I don't go for hydrotherapy for exercise per se , but rather to relax my muscles. I'm a body builder and my muscles get terribly stiff and tender sometimes from all the weight lifting.

I went to a hydrotherapy session once with a friend's recommendation and noticed that my muscles were less painful and way more relaxed afterwards. I think it's the combination of warm water and soft pool exercises.

I haven't been able to find a better way to loosen up muscles as of yet and I'll probably be going as long as I continue body building.

Post 3

My grandmother is doing hydrotherapy classes at her community pool twice a week. She has osteoporosis and had a bad fall last year and fractured a bone. She's supposed to exercise regularly to strengthen her bones but she's been too scared. She's afraid that she'll slip and fall and break something again. The fracture is healed but it still gives her pain from time to time.

The solution her doctor and we have reached is hydrotherapy exercises. She first started doing them at a rehabilitation center and then signed up for hydrotherapy classes when she came back home. We're lucky because our community pool offers it and she's able to go twice a week. They do various movements in

the water and use hydrotherapy equipment to strengthen muscles and bones.
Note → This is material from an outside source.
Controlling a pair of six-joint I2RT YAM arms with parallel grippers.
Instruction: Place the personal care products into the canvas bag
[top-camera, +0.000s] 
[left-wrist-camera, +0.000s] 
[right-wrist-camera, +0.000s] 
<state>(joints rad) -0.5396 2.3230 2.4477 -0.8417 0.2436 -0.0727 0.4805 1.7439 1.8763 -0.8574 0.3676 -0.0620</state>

The great part is that there is no fear of falling. She just has to be careful getting in and out of the pool. I go to drop her off and pick her up and will watch her during the session and help her get in and out. It's been going great.

Post 2

I've known for a while that exercises done in water and swimming is much more beneficial and healthier than other exercises.

I have really weak ankles and I had to quit exercises like jogging all the way back in college. Any time I do exercises on land, I develop multiple problems like tendinitis and ankle sprains that take weeks to months to heal and become more painful every time.

One time in college, I went to my doctor again for tendinitis and she told me that I need to stop doing land exercises and hit the pool instead. She explained to me that in water, our feet, ankle and legs don't carry the weight of our body. Whereas

on land, they carry all the weight and exercises that require jumping or bouncing makes it even worse.

I started doing water therapy exercises with her recommendation and started swimming regularly for exercise. I'm happy to say that I have not suffered from sprained ankle or tendinitis since then. Hydrotherapy is just fantastic in my opinion. And you can literally do it your whole life. But exercises like jogging, you can only do for so long until your bones and muscles give out.